The people of Gaza are not merely starving, they are being starved.

This famine is not a natural disaster, it is being clinically engineered by Netanyahu and his genocidal cohort. This is their “power”.

But paradoxically, it is within this landscape of collapse that the persistence of Palestinian life asserts itself most fiercely. Children continue to draw. Songs continue to be sung. The internet flickers with fragments of love, memory, rage. In Afropessimist terms, this is not “resistance” in the liberal sense, it is not a path out of social death, but it is a kind of endurance that troubles the neat boundary between powerlessness and power.

Power, Not As Capacity, But As Ontology

We often imagine power as something one can hold, exert, or lose. But Afropessimism demands a more radical understanding: power as ontological relation. To be Black under slavery (and its afterlife) is to be positioned as the anti-human: the object against which the human is measured and maintained. Palestinians in Gaza experience a structurally analogous position: rendered outside the scope of protection, of recognition, of value.

The genocide thus becomes a scene of ontological policing. It is not about the loss of rights but the denial of the capacity to have rights. Humanitarian appeals fail, not because they are ignored, but because they are addressed to a system in which Palestinians were never included.

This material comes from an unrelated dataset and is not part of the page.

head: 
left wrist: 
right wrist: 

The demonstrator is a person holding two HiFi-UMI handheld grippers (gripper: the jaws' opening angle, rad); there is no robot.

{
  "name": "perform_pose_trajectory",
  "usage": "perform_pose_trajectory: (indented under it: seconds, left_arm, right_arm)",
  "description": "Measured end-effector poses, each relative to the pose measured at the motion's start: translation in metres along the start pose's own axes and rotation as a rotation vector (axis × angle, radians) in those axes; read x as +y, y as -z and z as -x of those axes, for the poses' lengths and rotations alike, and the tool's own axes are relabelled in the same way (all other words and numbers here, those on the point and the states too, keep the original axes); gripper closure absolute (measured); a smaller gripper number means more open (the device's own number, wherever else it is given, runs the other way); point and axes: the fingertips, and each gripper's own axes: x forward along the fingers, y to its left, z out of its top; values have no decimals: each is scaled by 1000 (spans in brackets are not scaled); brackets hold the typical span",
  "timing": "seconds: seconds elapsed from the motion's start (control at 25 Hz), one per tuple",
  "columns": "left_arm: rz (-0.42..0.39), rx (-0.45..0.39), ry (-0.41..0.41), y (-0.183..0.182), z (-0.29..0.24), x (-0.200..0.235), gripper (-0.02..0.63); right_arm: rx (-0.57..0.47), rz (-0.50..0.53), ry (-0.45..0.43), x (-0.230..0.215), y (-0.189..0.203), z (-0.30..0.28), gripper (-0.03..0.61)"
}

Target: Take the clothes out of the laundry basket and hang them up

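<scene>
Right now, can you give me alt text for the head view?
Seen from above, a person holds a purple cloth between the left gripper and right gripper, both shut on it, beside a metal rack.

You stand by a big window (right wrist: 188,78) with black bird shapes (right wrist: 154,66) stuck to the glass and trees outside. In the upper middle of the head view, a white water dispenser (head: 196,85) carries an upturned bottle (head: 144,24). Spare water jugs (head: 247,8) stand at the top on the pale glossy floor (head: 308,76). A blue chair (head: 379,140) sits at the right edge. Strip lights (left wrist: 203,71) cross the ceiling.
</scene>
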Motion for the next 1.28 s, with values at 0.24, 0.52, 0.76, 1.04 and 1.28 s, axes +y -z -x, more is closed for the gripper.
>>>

A system where some deaths matter as tragedy and others merely as statistics.

Power, in this reading, is not the tank or the drone. It is the grammar of the world. And powerlessness is not the absence of force, but the condition of being untranslatable within that grammar.

Toward a Poetics of Residual Power

Yet we must tread carefully. To speak of powerlessness risks romanticizing despair, or reducing the lived horror of genocide to a theoretical abstraction. This is where decay studies reorients us. If Afropessimism reveals the totalizing logic of exclusion, decay studies opens space to think about what lingers, what resists disappearance, even when not recognized as resistance.

Decay is slow. It smells. It transforms. And within it, new ecologies form. To say that Palestinians survive is not to offer hope in the traditional sense, but to insist on the obstinacy of life even when stripped of futurity.

The power of Gaza, if it can be called that, lies in its refusal to vanish. In a world that thrives on disappearance, to remain, even in fragments, is a kind of counter-spell. A refusal to be unspoken.

Echoes in the Rubble

Power and powerlessness are not opposites. They are intertwined, recursive, layered. The genocide in Gaza exposes this knot, as both spectacle and absence. Through Afropessimism, we understand that certain populations are structured outside of humanity itself. Through decay studies, we witness how life decomposes, but also how it decomposes into something else: a grammar of pain, a mouldy lullaby, an echoing scream that persists beneath the rubble.

Perhaps the question is not who holds power, but whether genocidal erasure will become fertilizer for the next regime of forgetting? We live in the ruins of a world that has already decided who matters. But sometimes, ruins whisper. This is their power.